Arse and soul.

Arse and soul.

If you spend any of your time mucking about with matters creative, even as a self-confessed amateur, enthusiast or garden shed hobbyist, you will sooner or later be tempted by the demon of derision.

Taste is a matter of taste. But if you consider yourself to have it, you will also be very aware of who doesn’t.

As you develop any kind of confidence at your craft – by week three of your pottery class, for example – you will begin to feel an instinct to voice the odd confident remark. The remarks of judgement. Things like: “That pot’s crap, Dave. What were you thinking, you idiot. Looks like a child did it.” And so forth. You’ve been there.

And so have I. I have to rein in this veritable beast of momentary certainty every day. I can’t helping looking at, well, everything, and trying not to despair that I wasn’t consulted. It’s such a burden being a creative sometimes, it is.

Of course, it’s one thing to rediscover disbelief and incredulity at the Eurovision song contest each year, or to wonder how no-one in this week’s losing Apprentice team couldn’t see how risibly poor the layout of their posters was. The maddening propensity of local British business to reach for the typeface Brush Script when designing a shop front is something that gives me indegestion and migrane from grinding my teeth… but most people are largely unaffected by these things. Beyond the scope of their respective creative jobs, these items are largely – dare I say it? – cosmetic.

But if there’s one thing that to me rather matters, one creative medium we should all be pressuring our councils and our friends who are developers and our blummen’ MPs more about, if I had to sacrifice my Lyn Truss Mega-Wedge-Tip Emergency Apostrophe Maker for one truly worthy creative critical cause… it’s archetecture. Buildings. Your very environment.

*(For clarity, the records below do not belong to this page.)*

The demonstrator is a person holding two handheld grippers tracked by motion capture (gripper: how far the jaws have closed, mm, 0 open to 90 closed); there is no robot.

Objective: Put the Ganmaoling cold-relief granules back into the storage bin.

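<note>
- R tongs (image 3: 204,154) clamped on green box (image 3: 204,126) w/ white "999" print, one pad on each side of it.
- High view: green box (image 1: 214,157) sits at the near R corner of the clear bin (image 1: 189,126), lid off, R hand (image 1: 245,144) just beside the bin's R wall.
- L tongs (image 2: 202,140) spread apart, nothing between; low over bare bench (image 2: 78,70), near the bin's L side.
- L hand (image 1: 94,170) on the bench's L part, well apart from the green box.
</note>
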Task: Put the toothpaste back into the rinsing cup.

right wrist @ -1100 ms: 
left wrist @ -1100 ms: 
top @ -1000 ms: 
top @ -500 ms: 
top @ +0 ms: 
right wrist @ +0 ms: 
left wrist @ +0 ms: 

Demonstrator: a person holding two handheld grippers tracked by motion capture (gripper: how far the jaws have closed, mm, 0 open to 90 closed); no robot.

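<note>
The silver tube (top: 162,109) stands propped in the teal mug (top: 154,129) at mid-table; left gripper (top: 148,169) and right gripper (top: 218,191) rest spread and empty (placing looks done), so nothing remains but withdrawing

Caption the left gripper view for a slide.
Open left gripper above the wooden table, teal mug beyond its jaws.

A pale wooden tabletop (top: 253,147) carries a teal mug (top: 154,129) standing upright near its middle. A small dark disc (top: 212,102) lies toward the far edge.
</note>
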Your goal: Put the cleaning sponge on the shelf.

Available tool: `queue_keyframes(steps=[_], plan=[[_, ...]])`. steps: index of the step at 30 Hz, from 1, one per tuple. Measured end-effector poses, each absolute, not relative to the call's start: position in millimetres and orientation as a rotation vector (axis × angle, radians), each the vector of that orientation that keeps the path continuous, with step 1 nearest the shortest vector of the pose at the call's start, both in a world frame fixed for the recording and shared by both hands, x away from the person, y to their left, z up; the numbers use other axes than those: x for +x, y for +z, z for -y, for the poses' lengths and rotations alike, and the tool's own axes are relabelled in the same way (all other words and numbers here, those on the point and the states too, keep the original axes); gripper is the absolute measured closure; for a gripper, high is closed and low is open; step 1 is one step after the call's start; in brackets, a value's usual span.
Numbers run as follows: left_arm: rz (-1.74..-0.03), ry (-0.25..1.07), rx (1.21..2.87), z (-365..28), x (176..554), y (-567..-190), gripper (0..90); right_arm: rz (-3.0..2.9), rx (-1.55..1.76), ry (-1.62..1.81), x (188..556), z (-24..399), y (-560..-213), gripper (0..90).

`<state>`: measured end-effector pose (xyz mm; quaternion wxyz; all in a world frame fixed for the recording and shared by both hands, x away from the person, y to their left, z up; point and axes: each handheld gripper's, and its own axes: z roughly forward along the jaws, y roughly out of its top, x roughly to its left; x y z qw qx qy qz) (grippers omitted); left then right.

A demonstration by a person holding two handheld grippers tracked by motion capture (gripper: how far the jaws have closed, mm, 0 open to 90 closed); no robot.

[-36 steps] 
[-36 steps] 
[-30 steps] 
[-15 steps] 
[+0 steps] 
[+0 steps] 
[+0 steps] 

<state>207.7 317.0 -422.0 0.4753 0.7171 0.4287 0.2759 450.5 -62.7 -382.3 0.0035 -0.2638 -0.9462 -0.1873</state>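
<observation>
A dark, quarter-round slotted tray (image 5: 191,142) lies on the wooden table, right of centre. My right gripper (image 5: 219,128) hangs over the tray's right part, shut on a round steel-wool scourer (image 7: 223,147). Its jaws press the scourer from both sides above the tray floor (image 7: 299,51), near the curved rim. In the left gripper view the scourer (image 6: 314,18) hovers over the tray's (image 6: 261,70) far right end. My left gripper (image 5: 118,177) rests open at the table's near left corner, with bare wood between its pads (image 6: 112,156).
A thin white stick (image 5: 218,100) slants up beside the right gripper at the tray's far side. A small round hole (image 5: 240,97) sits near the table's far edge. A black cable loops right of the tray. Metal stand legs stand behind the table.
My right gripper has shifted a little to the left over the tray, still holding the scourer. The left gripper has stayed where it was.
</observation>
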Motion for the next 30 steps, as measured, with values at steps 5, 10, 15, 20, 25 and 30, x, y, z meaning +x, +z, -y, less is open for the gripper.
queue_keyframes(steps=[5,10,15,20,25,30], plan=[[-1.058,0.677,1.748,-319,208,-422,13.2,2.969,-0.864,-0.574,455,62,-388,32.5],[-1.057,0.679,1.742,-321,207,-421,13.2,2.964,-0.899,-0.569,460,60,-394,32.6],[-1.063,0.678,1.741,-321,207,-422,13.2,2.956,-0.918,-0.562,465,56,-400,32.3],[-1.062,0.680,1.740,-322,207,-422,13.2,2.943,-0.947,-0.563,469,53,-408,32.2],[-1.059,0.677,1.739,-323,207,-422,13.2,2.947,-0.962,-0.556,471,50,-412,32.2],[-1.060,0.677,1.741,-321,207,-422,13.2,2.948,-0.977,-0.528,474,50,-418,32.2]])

For, the canvas of the archetect is the rest of your chuffing life, mate.

We have to LIVE with the epic lack of wellbeing created by most of the business compromises dotting our high street. Walk past them, around them, under them – dear Lord, into them – every day of our lives. Their massive brooding presence creates just that – presence in our outlook. Casting shadows or light. Making our journey to here and there easy or hard, uplifting or depressing.

Buildings won’t go away. You’re not allowed to just blow them up. I’ve asked.

And so it is in this high-minded spirit of condecending frustration, utterly un-schooled or qualified but bloody right, obviously, that I share this link with you. I am not proud that this will take you to a page of the Daily Mail. I will attempt to apologise for this another time. But look at the pictures and weep. If your soul can stand it:

http://www.dailymail.co.uk/news/article-1180949/From-bargain-bin-store-bingo-hall-sad-fate-Odeon-popcorn-palaces.html

The vein in my head is throbbing again, dear.

I think it means that another tiny but important part of me has died.